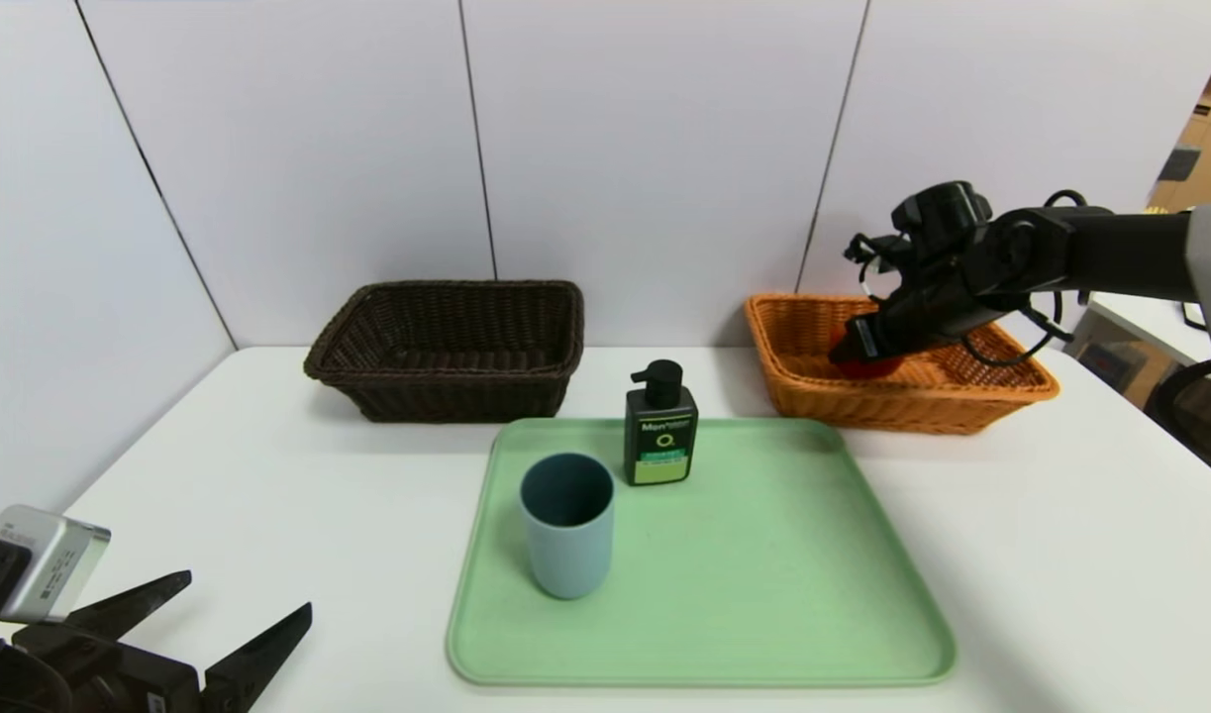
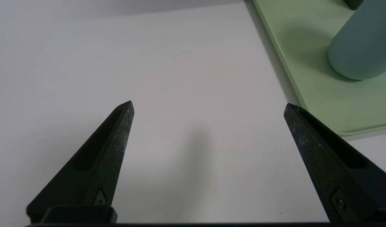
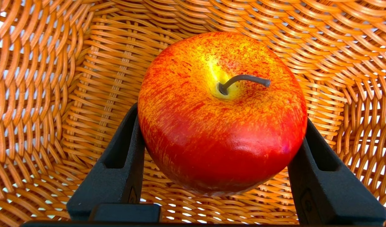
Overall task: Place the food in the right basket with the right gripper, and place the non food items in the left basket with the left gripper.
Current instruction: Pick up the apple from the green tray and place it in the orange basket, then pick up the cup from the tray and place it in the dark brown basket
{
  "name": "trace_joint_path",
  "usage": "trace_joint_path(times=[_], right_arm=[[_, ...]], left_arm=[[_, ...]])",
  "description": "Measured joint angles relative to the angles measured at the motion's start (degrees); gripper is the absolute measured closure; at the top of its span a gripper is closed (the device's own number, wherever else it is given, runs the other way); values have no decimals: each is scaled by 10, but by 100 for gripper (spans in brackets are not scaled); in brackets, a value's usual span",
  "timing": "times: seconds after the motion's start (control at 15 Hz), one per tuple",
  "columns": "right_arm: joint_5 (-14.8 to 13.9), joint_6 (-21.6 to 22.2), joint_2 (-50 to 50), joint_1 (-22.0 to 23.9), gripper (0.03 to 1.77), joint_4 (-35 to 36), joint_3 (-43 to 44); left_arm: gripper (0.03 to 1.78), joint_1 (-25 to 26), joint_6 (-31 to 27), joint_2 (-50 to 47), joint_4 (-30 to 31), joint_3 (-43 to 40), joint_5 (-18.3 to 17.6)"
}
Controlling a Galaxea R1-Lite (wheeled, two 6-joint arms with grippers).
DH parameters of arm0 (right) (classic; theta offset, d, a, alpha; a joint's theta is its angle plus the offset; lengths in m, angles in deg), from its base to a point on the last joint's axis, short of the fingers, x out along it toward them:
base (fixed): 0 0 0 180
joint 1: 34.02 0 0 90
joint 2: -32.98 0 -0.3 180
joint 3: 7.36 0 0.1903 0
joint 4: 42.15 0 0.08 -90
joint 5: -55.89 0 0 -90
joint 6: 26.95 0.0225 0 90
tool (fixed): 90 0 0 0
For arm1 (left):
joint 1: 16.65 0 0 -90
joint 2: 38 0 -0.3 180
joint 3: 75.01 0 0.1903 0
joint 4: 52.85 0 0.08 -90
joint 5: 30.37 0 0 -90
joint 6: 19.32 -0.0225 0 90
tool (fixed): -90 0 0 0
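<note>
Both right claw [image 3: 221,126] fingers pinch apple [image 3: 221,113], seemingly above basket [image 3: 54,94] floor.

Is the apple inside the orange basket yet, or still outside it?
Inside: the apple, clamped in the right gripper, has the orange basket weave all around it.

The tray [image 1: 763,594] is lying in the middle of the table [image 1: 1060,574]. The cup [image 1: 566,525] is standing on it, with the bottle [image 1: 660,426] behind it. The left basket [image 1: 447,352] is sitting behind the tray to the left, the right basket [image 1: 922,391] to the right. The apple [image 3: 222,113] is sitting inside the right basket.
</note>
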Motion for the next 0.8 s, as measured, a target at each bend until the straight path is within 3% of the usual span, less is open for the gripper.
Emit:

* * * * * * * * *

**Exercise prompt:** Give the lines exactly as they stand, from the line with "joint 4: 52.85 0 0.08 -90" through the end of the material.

**Task answer:**
joint 4: 52.85 0 0.08 -90
joint 5: 30.37 0 0 -90
joint 6: 19.32 -0.0225 0 90
tool (fixed): -90 0 0 0
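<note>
Both right claw [image 3: 221,126] fingers pinch apple [image 3: 221,113], seemingly above basket [image 3: 54,94] floor.

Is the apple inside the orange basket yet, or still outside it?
Inside: the apple, clamped in the right gripper, has the orange basket weave all around it.

The tray [image 1: 763,594] is lying in the middle of the table [image 1: 1060,574]. The cup [image 1: 566,525] is standing on it, with the bottle [image 1: 660,426] behind it. The left basket [image 1: 447,352] is sitting behind the tray to the left, the right basket [image 1: 922,391] to the right. The apple [image 3: 222,113] is sitting inside the right basket.
</note>
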Motion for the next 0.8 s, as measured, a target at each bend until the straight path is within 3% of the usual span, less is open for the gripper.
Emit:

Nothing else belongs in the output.